P. oleracea is beloved by cultures across the globe and utilized by many traditional medicine systems. Characterized as cooling and moistening, it has anti-inflammatory, antioxidant, antimicrobial, and neuroprotective properties. It soothes coughs, relaxes muscles, aids in wound healing, and lowers cholesterol.1 Known as ma-chi-xian in Chinese, purslane is considered a long-life vegetable praised for its ability to clear heat, resolve toxicity, and ease the intestines.2 Dioscorides shares this assessment, recommending purslane for headaches, inflammation, burning conditions, wounds, and intestinal worms. He also notes that purslane is an anaphrodisiac which “dissolves the hot desire to sexual union.”3 Ibn-Sina echoes this, adding that excessive use may also cause day-blindness.4 Gerard’s Herball and Parkinson’s Theatrum botanicum, sing the same praises of purslane, but Parkinson spices things up a bit, sharing that purslane “juyce also is used with oyle of Roses . . . for blastings by lightening, or planets, and for burnings by Gunpowder, or other wise, as also for womens sore breasts.”5 Surprisingly, Hildegard isn’t a fan, holding that cold, mucus producing purslane “is not profitable for a person to eat.”6 You can’t win them all.
Purslane is not classically witchy. It flies, for the most part, under the occult radar. It doesn’t have the bite of the baneful herbs brandished in popular media, nor does it have the mass appeal of the kitchen herbs, but it does have a solid and curious magical history making it more than deserving of a second glance on the sidewalk. P. oleracea is commonly aligned with the moon. Lunar herbs are often moist, juicy, succulent, and sometimes salty.

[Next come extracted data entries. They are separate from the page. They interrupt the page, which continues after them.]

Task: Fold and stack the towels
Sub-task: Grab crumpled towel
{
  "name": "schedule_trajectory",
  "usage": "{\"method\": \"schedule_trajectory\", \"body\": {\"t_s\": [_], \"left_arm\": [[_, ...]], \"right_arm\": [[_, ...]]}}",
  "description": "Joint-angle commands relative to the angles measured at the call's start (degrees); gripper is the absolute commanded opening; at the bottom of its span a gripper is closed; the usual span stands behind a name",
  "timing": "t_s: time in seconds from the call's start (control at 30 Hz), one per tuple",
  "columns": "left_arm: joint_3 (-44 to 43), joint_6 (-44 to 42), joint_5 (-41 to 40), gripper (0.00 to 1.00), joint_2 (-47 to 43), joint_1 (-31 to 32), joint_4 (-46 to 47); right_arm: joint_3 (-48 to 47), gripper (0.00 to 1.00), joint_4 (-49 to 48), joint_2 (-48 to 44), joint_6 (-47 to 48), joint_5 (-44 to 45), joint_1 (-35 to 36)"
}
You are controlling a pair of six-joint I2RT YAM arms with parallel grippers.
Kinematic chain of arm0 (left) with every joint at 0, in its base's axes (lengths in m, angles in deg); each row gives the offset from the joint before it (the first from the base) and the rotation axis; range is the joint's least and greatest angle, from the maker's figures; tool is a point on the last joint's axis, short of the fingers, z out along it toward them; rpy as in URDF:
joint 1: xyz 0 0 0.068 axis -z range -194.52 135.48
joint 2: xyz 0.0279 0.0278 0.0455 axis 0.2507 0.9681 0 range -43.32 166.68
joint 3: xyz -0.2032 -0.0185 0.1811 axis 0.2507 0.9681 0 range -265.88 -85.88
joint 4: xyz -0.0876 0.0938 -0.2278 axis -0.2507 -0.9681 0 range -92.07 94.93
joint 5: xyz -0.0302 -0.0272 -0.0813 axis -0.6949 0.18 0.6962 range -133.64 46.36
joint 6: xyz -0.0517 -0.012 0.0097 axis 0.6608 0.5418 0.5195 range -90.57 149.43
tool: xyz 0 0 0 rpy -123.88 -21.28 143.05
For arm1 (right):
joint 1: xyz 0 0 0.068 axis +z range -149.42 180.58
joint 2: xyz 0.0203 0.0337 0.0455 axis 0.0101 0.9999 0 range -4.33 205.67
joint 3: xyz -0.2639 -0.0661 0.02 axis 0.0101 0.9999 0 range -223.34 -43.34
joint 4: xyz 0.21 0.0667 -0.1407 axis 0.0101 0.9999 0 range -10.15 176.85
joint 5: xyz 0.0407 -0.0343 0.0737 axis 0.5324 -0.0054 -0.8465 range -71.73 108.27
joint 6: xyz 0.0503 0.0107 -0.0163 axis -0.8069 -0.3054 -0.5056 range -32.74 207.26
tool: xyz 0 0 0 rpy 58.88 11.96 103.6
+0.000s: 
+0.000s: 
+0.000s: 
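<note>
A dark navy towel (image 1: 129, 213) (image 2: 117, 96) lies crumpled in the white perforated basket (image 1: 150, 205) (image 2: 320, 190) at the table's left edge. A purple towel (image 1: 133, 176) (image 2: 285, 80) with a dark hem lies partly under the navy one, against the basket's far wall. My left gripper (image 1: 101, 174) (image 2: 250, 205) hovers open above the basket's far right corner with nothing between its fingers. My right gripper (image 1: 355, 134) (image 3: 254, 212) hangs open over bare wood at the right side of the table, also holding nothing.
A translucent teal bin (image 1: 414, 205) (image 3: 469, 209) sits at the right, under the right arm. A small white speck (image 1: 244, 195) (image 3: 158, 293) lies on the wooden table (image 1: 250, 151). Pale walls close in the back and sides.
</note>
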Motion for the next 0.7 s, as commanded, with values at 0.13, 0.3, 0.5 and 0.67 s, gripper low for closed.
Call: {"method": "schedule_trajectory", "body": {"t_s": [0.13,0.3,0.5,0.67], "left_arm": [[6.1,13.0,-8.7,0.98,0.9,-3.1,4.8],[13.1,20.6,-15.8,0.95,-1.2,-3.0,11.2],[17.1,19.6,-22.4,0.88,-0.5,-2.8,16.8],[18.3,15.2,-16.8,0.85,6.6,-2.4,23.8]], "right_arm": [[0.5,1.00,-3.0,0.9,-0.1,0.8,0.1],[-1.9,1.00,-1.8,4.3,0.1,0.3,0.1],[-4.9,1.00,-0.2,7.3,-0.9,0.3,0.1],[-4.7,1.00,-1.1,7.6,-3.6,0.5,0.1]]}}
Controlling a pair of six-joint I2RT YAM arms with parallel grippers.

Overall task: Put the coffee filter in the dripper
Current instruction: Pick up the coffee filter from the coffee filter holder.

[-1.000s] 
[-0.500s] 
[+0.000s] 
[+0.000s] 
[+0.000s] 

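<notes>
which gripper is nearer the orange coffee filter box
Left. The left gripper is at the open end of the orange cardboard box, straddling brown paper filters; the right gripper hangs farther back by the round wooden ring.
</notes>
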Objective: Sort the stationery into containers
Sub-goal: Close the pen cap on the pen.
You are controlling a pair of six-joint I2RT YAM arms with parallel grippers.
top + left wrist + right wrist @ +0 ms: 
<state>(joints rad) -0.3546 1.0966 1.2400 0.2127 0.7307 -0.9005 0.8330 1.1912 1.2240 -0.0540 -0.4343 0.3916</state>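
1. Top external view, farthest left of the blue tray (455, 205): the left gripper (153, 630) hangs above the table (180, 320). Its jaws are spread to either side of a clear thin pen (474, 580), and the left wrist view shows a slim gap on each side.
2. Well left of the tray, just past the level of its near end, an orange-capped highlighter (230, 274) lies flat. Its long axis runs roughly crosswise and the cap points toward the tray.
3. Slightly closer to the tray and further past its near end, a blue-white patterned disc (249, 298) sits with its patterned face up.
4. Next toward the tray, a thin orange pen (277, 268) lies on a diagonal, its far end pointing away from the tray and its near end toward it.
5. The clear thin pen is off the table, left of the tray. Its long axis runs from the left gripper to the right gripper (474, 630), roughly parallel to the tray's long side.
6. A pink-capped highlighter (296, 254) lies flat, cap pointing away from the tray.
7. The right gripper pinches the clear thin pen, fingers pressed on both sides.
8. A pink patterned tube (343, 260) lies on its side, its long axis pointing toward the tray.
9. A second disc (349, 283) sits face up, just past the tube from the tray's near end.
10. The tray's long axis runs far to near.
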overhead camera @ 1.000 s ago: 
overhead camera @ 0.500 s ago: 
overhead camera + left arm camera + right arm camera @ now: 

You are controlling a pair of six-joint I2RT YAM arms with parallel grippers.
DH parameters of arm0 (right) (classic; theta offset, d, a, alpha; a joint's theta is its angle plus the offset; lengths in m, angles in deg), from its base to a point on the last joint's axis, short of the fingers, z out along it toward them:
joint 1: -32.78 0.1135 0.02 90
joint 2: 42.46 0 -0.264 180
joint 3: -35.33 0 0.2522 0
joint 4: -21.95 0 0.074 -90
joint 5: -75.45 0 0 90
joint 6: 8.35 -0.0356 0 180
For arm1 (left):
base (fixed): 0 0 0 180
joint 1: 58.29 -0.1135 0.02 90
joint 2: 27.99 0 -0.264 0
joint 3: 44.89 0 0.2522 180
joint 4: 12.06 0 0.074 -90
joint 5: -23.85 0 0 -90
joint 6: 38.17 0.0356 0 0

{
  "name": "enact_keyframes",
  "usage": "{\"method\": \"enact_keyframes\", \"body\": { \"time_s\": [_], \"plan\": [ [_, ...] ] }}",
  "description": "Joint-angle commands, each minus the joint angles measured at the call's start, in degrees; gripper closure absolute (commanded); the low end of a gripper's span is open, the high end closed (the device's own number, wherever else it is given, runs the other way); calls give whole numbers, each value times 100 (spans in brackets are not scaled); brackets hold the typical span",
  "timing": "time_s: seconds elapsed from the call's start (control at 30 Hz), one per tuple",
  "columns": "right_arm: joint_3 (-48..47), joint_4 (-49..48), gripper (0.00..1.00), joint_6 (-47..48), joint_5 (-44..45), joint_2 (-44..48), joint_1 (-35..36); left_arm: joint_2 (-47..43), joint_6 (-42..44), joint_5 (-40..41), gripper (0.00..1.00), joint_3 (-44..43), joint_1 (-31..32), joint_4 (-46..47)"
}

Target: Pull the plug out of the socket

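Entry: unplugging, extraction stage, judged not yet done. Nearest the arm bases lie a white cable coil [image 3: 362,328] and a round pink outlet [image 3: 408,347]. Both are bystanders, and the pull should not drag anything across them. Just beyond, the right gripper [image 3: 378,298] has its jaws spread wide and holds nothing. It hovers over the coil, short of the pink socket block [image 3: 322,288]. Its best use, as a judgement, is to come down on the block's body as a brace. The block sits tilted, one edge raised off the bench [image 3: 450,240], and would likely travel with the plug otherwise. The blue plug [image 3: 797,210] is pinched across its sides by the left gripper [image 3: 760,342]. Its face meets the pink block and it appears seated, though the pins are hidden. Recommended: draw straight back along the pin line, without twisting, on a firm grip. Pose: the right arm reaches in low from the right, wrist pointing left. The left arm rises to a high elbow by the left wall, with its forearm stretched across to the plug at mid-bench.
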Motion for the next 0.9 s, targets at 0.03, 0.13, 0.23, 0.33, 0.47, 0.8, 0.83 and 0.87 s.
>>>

Purslane is all these things. In Sylva Sylvarum, Francis Bacon notes, “The Influences of the Moon (most observed) are four; the drawing forth of Heat; the Inducing of Putrefaction; the increase of Moisture; the exciting of the Motions of Spirits.”7 This nicely reflects purslane’s medicinal classification as a cooling and moistening herb used to clear heat. Similarly, purslane’s lunar signature may also be seen in Ibn-Sina’s concern that overuse could induce day blindness, or the inability to see clearly by the light of the sun.
The moon governs the night, sleep, and dreams. Purslane was historically worked with to induce sleep and protect dreamers. Ficino includes purslane in a recipe to bring sleep to the sleepless, instructing to “Strew their beds with the leaves of cold plants. Soothe their ears with low songs and sounds. Often moisten their heads with these baths, namely water in which the following have been boiled: bits of poppy; lettuce; purslain; mallows; and leaves of roses, of grapevine, of willow, and of reeds; with the addition of camomile.”8 Interestingly, this is not the only time purslane appears between the sheets. Writing well after Ficino, occult herbalist Paul Sédir notes that when placed in bed, purslane prevents the sleeper from having visions.9 Additionally, Richard Folkard shares how the same practice was “in olden times […] considered a sure protection against evil spirits.”10
One of the earliest magical references to purslane is found within the Greek Magical Papyri, in a section translating the cryptonyms used by scribes in sacred writings to hide the identities of herbs from the masses. Purslane’s codename is revealed to be “Blood of Ares,” and Ares, the dreaded Greek god of war akin to the fiery Roman god Mars, is quite unlike the cool, watery moon. Yet perhaps you only receive the name Blood of Ares if you are fierce enough to survive on the burning pavement during a Houston summer. Intriguingly, purslane’s survival instinct emerges under the moonlight. Purslane’s specialized physiology enables it to thrive in hot, dry conditions by switching from daytime C4 photosynthesis to nighttime CAM crassulacean acid metabolism.11 During CAM photosynthesis, in an effort to conserve moisture, purslane only opens its stomata to trap carbon dioxide at night. The carbon dioxide is converted first into malic acid and then during daylight into glucose for storage. This allows the plant to retain its water in the harshest circumstances.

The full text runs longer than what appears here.